Surprised that she had noticed, he glanced at her over his shoulder. “I did. Bastien’s sister.”
Her eyebrows flew up. “Sebastien Newcombe’s sister?”
“Yes. Well, her ghost or spirit or whatever you want to call it. She’s been hanging around Roland and Sarah ever since Bastien nearly killed Sarah and Roland nearly killed Bastien. I’ve seen her at Roland’s place several times, but haven’t said anything because it tends to creep people out knowing someone they can’t see is watching them.”
She considered that a moment. “Does she mean them harm?”
“No. I think she’s just curious about them. And, perhaps, grateful to Roland for bringing her killer to justice and not slaying her brother.”
She frowned. “I thought ghosts haunted places, not people.”
“That’s what most believe.
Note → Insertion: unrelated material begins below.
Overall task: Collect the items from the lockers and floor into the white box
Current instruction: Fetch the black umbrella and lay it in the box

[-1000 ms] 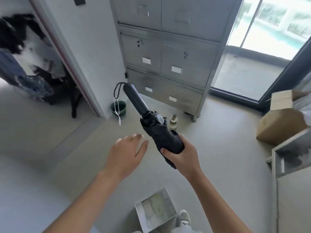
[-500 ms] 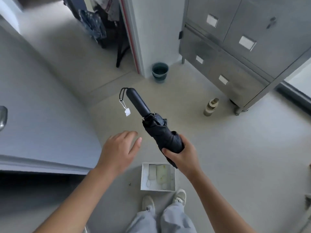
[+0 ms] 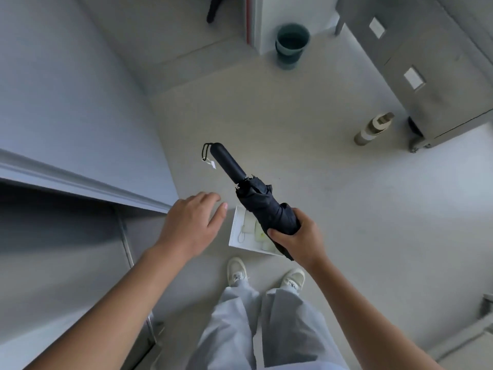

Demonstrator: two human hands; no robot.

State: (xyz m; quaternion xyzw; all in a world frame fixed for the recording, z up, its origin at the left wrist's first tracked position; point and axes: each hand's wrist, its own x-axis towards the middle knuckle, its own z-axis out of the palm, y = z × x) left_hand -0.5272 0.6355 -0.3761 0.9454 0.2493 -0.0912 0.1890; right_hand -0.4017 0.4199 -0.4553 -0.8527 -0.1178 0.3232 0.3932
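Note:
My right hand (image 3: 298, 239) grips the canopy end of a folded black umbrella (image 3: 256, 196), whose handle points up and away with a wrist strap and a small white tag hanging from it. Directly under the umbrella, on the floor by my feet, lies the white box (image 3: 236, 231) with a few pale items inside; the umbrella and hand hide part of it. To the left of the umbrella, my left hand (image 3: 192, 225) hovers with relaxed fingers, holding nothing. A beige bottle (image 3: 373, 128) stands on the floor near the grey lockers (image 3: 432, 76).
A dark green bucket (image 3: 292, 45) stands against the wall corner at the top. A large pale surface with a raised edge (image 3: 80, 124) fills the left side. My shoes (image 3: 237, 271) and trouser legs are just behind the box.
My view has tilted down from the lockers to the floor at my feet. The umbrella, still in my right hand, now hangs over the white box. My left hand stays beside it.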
But, based on everything I’ve seen, ghosts can attach themselves to places, people, or possessions. Furniture. Clothing. Toys. Jewelry. And inanimate objects don’t have to be antiques to be accompanied by spirits.”
She glanced around uneasily. “Are there any ghosts here?”
“No. The network is aware of the unique problem my gift presents and has been very cooperative. When I moved here, I was given my choice of several construction locations and allowed to carefully inspect them. This was the only one that wasn’t haunted. A lot of blood has been spilled in North Carolina.
“The house was then built by men I handpicked to ensure no ghosts hitched a ride. And instead of inviting Roland, Sarah, or other immortals who might have unseen companions over here, I meet them at David’s place. That’s actually one of the things that worried me when Seth assigned you to be my Second. I didn’t know if you came with baggage of the spirit variety.”
“I’m almost afraid to ask,” she said.
He smiled. “You don’t.” He added organic pasta to the churning water, stirred the sauce beside it, and resumed preparing the salads. “Your furry friend now has both front paws in the bowl as he continues to stuff his fuzzy face.”
Rising, she moved to stand beside him in front of the window and laughed.
Marcus returned the unused vegetables to the veggie bin. “Salads are done. Why don’t we relax for a bit in the living room while we wait for the pasta to finish cooking?”
“Okay.”
Marcus set their salads on the dining room table as they passed it, then followed Ami over to the sofa and seated himself beside her. Turning, he stretched an arm across the back of the sofa and drew a knee up on the cushion between them.
Ami did the same. “Did no one bring your stepfather to justice for killing your mother?”
“It was an accident,” he said in a gruff, gravelly imitation of his stepfather’s voice. “She stumbled in the dark on the way to meet a lover and fell down the stairs.”
Ami scooted closer and covered the hand he had rested on the back of the sofa with hers. “Did he try to kill you, too?”